> [TASK BRIEF]:
Repeat the entire listing exactly. Omit all pictures.

> [DATASET EXCERPTS]:

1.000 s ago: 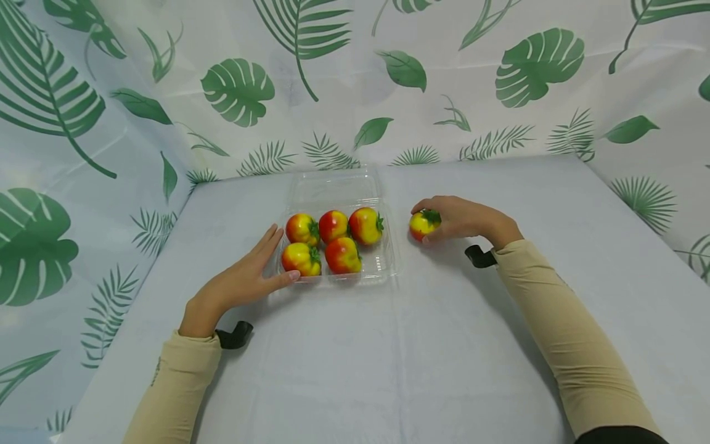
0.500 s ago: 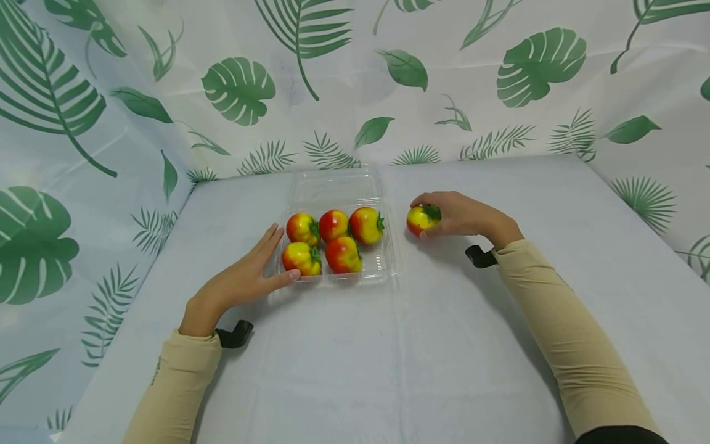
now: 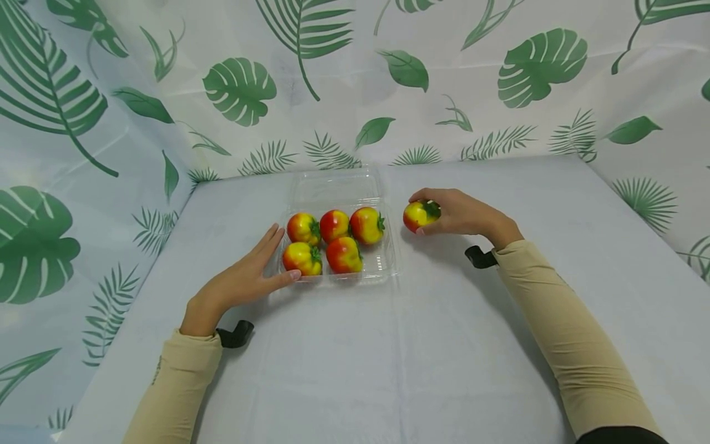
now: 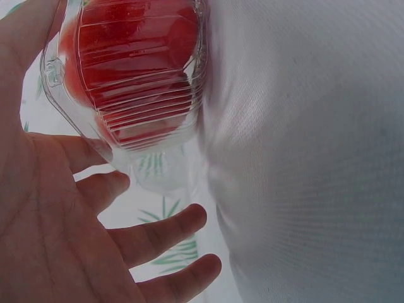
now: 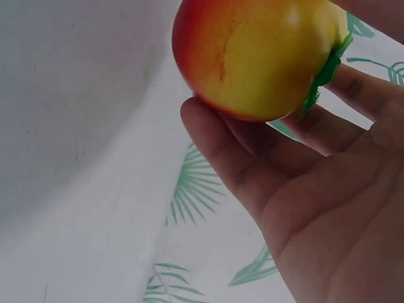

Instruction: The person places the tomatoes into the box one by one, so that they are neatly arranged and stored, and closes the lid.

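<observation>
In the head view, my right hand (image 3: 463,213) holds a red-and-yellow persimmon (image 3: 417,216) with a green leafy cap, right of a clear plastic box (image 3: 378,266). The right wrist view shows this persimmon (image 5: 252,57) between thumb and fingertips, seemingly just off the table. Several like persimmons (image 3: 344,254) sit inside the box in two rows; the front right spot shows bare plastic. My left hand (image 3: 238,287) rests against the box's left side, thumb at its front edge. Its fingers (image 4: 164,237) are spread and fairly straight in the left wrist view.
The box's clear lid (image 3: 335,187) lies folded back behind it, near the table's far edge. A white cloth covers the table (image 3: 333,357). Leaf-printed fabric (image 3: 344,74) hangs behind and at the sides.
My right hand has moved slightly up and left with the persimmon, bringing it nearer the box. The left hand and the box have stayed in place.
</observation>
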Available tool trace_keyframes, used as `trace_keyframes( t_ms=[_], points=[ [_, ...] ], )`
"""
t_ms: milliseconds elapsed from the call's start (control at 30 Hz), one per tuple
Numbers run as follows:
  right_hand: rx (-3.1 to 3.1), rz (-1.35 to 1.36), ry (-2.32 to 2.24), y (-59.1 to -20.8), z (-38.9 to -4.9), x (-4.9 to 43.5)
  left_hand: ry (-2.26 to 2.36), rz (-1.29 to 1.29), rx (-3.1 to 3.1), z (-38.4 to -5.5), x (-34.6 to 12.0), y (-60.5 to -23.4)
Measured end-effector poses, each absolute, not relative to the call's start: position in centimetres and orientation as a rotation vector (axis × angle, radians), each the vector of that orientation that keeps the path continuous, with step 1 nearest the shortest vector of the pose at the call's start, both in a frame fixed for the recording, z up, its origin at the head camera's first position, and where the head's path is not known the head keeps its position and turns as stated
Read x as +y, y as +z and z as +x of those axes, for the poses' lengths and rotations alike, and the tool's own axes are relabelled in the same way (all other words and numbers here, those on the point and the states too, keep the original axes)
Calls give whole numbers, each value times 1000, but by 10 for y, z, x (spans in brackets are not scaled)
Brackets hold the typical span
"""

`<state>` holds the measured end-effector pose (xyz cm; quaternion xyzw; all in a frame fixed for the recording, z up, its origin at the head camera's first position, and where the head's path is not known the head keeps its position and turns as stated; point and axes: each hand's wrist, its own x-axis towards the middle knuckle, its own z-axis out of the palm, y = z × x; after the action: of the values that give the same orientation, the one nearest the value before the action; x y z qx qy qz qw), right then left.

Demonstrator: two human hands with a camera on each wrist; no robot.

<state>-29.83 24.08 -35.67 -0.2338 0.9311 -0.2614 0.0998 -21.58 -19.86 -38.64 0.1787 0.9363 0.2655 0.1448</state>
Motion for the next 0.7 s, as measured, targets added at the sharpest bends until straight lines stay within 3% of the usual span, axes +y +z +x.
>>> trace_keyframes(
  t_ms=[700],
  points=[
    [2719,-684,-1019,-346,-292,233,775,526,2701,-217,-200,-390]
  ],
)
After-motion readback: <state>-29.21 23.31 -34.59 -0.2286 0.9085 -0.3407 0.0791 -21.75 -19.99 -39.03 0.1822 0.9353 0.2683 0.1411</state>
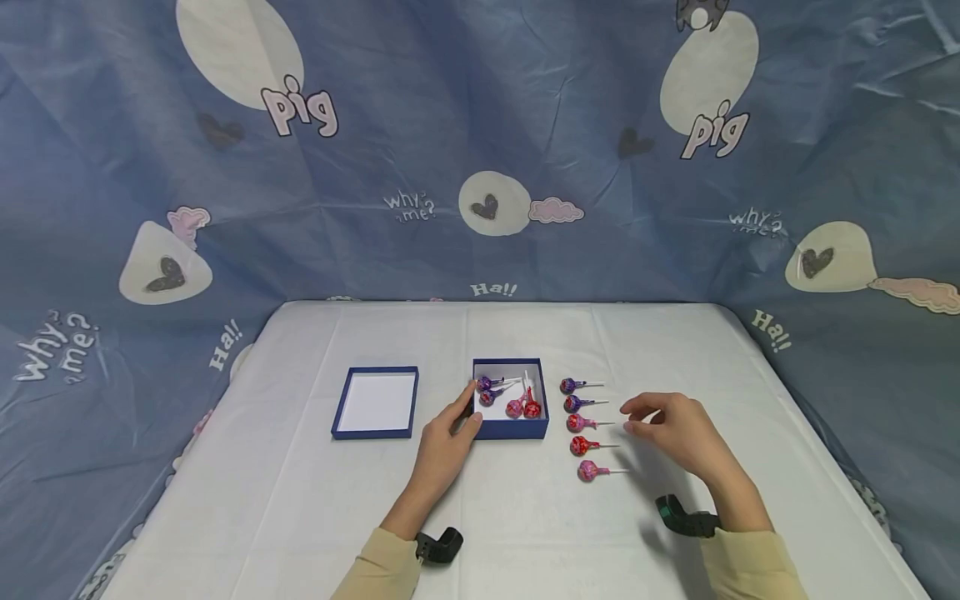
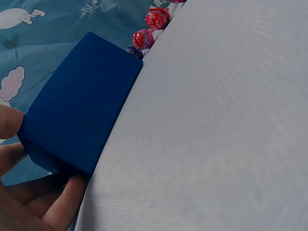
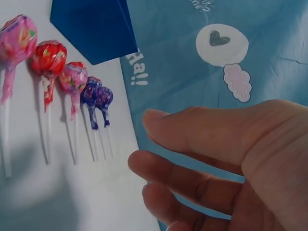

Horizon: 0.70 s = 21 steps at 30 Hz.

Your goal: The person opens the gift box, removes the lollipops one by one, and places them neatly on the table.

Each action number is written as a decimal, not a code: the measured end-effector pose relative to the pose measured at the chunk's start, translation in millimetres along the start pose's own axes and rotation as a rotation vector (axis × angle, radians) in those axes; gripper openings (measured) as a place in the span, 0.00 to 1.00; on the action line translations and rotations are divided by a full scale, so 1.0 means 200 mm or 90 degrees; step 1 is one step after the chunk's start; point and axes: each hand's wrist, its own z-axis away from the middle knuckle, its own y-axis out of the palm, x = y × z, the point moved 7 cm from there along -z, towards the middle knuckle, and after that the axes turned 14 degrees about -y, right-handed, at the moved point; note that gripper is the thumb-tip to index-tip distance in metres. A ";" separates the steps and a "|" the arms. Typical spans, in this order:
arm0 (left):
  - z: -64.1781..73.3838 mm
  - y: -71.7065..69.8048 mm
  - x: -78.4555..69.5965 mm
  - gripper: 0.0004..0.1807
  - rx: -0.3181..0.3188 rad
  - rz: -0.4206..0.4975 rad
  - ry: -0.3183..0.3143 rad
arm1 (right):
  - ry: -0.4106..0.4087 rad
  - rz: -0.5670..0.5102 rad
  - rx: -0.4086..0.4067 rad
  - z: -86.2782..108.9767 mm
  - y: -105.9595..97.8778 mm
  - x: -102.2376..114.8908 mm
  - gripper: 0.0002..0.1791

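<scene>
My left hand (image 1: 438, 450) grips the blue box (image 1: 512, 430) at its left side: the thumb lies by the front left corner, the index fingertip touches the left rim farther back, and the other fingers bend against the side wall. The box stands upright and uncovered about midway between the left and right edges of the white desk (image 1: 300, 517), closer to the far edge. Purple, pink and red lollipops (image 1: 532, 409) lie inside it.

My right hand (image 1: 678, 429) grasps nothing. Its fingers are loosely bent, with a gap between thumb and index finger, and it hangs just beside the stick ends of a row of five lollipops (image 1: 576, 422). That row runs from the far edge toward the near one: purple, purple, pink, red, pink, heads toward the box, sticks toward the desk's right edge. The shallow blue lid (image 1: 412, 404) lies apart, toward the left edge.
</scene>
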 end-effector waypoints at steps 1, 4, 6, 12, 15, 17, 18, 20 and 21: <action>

> [WRITTEN SOLUTION]:
1.000 s ago: 
0.500 s ago: 
now: 
now: 
now: 

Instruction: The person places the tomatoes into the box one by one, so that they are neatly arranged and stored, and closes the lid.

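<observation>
In the head view, my right hand (image 3: 463,213) holds a red-and-yellow persimmon (image 3: 417,216) with a green leafy cap, right of a clear plastic box (image 3: 378,266). The right wrist view shows this persimmon (image 5: 252,57) between thumb and fingertips, seemingly just off the table. Several like persimmons (image 3: 344,254) sit inside the box in two rows; the front right spot shows bare plastic. My left hand (image 3: 238,287) rests against the box's left side, thumb at its front edge. Its fingers (image 4: 164,237) are spread and fairly straight in the left wrist view.
The box's clear lid (image 3: 335,187) lies folded back behind it, near the table's far edge. A white cloth covers the table (image 3: 333,357). Leaf-printed fabric (image 3: 344,74) hangs behind and at the sides.
My right hand has moved slightly up and left with the persimmon, bringing it nearer the box. The left hand and the box have stayed in place.
</observation>
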Available tool trace_keyframes, used as `trace_keyframes( t_ms=[_], points=[ [_, ...] ], )`
"""
t_ms: milliseconds elapsed from the call's start (control at 30 Hz), one per tuple
Numbers run as follows:
  right_hand: rx (-3.1 to 3.1), rz (-1.35 to 1.36), ry (-2.32 to 2.24), y (-59.1 to -20.8), z (-38.9 to -4.9), x (-4.9 to 43.5)
  left_hand: ry (-2.26 to 2.36), rz (-1.29 to 1.29), rx (-3.1 to 3.1), z (-38.4 to -5.5), x (-34.6 to 12.0), y (-60.5 to -23.4)
Measured end-effector poses, each absolute, not relative to the call's start: position in centimetres and orientation as a rotation vector (axis × angle, radians), each the vector of that orientation that keeps the path continuous, with step 1 nearest the shortest vector of the pose at the call's start, both in a frame fixed for the recording, z up, its origin at the head camera's first position, and where the head's path is not known the head keeps its position and turns as stated
Read x as +y, y as +z and z as +x of those axes, for the poses' lengths and rotations alike, and the tool's own axes are relabelled in the same way (all other words and numbers here, those on the point and the states too, keep the original axes)
Calls give whole numbers, each value times 1000, but by 10 for y, z, x (spans in brackets are not scaled)
Brackets hold the typical span
"""

`<state>` holds the measured end-effector pose (xyz cm; quaternion xyzw; all in a frame fixed for the recording, z up, its origin at the head camera's first position, and where the head's path is not known the head keeps its position and turns as stated; point and axes: each hand's wrist, its own x-axis towards the middle knuckle, its own z-axis out of the palm, y = z × x; after the action: of the values that give the same orientation, the one nearest the value before the action; x y z qx qy qz qw), right then left.

Demonstrator: two human hands with a camera on each wrist; no robot.

<state>-29.83 24.08 -35.67 -0.2338 0.9311 -0.2614 0.0998 -21.58 -19.86 -38.64 0.1787 0.9363 0.2655 0.1448</state>
Motion for the next 0.7 s, as measured, targets added at the sharpest bends until straight lines stay within 3% of the usual span, axes +y +z +x.
>>> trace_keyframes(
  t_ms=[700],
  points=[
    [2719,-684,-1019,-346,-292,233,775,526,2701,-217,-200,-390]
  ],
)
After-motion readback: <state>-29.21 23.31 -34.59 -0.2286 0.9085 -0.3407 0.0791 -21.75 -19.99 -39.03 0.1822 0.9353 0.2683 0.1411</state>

Horizon: 0.70 s = 21 steps at 30 Hz.

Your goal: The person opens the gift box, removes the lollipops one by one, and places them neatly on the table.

Each action number is written as a decimal, not a code: the measured end-effector pose relative to the pose measured at the chunk's start, translation in millimetres along the start pose's own axes and rotation as a rotation vector (axis × angle, radians) in those axes; gripper openings (measured) as a place in the span, 0.00 to 1.00; on the action line translations and rotations are divided by a full scale, so 1.0 means 200 mm or 90 degrees; step 1 is one step after the chunk's start; point and axes: each hand's wrist, its own z-axis away from the middle knuckle, its own y-axis out of the palm, x = y × z, the point moved 7 cm from there along -z, towards the middle knuckle, and after that the axes turned 14 degrees about -y, right-handed, at the moved point; note that gripper is the thumb-tip to index-tip distance in metres. A ";" separates the steps and a "|" the arms. Typical spans, in this order:
arm0 (left):
  - z: -64.1781..73.3838 mm
  - y: -71.7065..69.8048 mm
  - x: -78.4555..69.5965 mm
  - gripper: 0.0004..0.1807
  - rx: -0.3181..0.3188 rad
  - rz: -0.4206..0.4975 rad
  - ry: -0.3183..0.3143 rad
arm1 (right):
  - ry: -0.4106..0.4087 rad
  - rz: -0.5670..0.5102 rad
  - rx: -0.4086..0.4067 rad
  - z: -86.2782..108.9767 mm
  - y: -105.9595..97.8778 mm
  - x: -102.2376..114.8908 mm
  - gripper: 0.0002..0.1791

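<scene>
My left hand (image 1: 438, 450) grips the blue box (image 1: 512, 430) at its left side: the thumb lies by the front left corner, the index fingertip touches the left rim farther back, and the other fingers bend against the side wall. The box stands upright and uncovered about midway between the left and right edges of the white desk (image 1: 300, 517), closer to the far edge. Purple, pink and red lollipops (image 1: 532, 409) lie inside it.

My right hand (image 1: 678, 429) grasps nothing. Its fingers are loosely bent, with a gap between thumb and index finger, and it hangs just beside the stick ends of a row of five lollipops (image 1: 576, 422). That row runs from the far edge toward the near one: purple, purple, pink, red, pink, heads toward the box, sticks toward the desk's right edge. The shallow blue lid (image 1: 412, 404) lies apart, toward the left edge.
</scene>
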 end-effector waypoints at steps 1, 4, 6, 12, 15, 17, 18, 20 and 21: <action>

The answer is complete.